The truth is, I've reached my limit. My reservoir is empty, my strength spent. God has already taught me I should be relying upon His strength before I get to this point - and I think I am! - only to discover my level of reliance was elementary.  I've reached this point numerous times, but it always amazes me how little I actually tap into His Holy Spirit.  When my strength is completely spent, only then do I rely fully on Him. Only when I am too weak to put up the puny fight I have in me compared to His omnipotent power, will He supersede my boundaries and pour forth His power, His testimony, His grace through my frail form. 

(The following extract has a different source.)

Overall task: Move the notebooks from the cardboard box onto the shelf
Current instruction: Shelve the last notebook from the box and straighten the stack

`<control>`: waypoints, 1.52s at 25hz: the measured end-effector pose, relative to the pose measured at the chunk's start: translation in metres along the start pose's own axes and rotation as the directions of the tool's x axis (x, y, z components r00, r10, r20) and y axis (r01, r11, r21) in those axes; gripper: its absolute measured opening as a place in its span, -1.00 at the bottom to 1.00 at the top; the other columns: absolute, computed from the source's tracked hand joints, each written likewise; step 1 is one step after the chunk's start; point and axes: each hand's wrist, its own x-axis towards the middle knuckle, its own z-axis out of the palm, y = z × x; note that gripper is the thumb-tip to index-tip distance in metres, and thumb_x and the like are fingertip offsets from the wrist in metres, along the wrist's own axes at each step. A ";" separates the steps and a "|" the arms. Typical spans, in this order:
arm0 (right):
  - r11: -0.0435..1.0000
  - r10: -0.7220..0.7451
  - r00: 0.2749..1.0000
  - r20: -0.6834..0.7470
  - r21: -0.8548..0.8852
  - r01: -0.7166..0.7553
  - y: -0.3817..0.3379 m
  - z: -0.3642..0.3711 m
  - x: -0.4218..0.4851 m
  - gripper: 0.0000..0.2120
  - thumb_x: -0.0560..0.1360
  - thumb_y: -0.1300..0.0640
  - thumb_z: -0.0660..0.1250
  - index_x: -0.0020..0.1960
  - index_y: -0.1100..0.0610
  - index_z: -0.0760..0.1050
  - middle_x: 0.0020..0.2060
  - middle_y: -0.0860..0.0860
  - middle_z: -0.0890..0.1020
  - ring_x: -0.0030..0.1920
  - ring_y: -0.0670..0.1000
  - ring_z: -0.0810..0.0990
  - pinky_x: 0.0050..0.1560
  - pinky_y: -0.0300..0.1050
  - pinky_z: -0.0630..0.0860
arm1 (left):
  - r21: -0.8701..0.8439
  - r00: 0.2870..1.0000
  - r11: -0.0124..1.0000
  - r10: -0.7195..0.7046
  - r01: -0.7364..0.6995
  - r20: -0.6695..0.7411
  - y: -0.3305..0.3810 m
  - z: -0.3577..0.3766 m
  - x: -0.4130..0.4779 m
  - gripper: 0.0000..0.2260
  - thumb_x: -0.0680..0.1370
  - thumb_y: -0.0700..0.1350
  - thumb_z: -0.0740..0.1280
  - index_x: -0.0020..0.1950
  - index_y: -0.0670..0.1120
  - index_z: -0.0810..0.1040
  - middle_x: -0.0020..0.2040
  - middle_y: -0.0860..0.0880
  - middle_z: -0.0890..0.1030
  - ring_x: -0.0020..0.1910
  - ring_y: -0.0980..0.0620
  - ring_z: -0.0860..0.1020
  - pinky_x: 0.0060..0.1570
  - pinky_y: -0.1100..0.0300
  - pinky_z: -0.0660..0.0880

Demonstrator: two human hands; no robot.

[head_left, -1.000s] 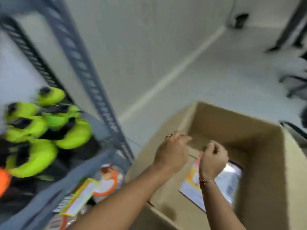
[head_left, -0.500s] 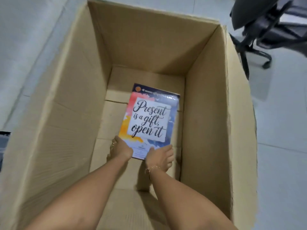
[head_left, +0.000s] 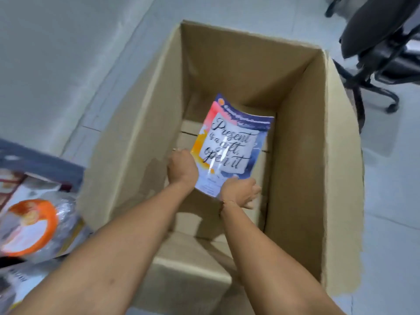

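Head view: the cardboard box [head_left: 302, 155] stands open on the floor [head_left: 391, 201], and both forearms reach down into it. Inside the box, a notebook [head_left: 229, 144] with a colourful cover is tilted up off the box bottom, its far edge curling. The left hand [head_left: 183, 167] is closed on the notebook's near-left edge. The right hand [head_left: 241, 193] grips the near-right corner, fingers partly spread beneath. The box walls surround the notebook on all sides. Left of the box, a grey shelf [head_left: 41, 159] edge carries blurred packaged goods, including an orange-rimmed package [head_left: 30, 226]. Beyond the box's right wall stands a black office chair [head_left: 375, 48].
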 end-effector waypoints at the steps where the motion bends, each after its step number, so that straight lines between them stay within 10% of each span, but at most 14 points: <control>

It is a recognition of the power of the Holy Spirit in me to do what God has commanded of me: love. I am too tired to help others, but the Holy Spirit has new life. I have more love for myself than others, but the Holy Spirit can overcome my selfishness and sacrifice for others. I have nothing left to give, but the Holy Spirit has everything to give. It is only in the knowledge that I have nothing to offer that I can recognize the omnipotent power of the Holy Spirit to work through me anyway.

As I struggle to understand what it looks like to live in humble weakness - not just before God, but before others - I am thankful for my weakness. I thank God for His sufficient grace to work His good will through my weakness, and His wisdom to teach me through it. What area are you weak in right now? How can your weakness testify of God's strength?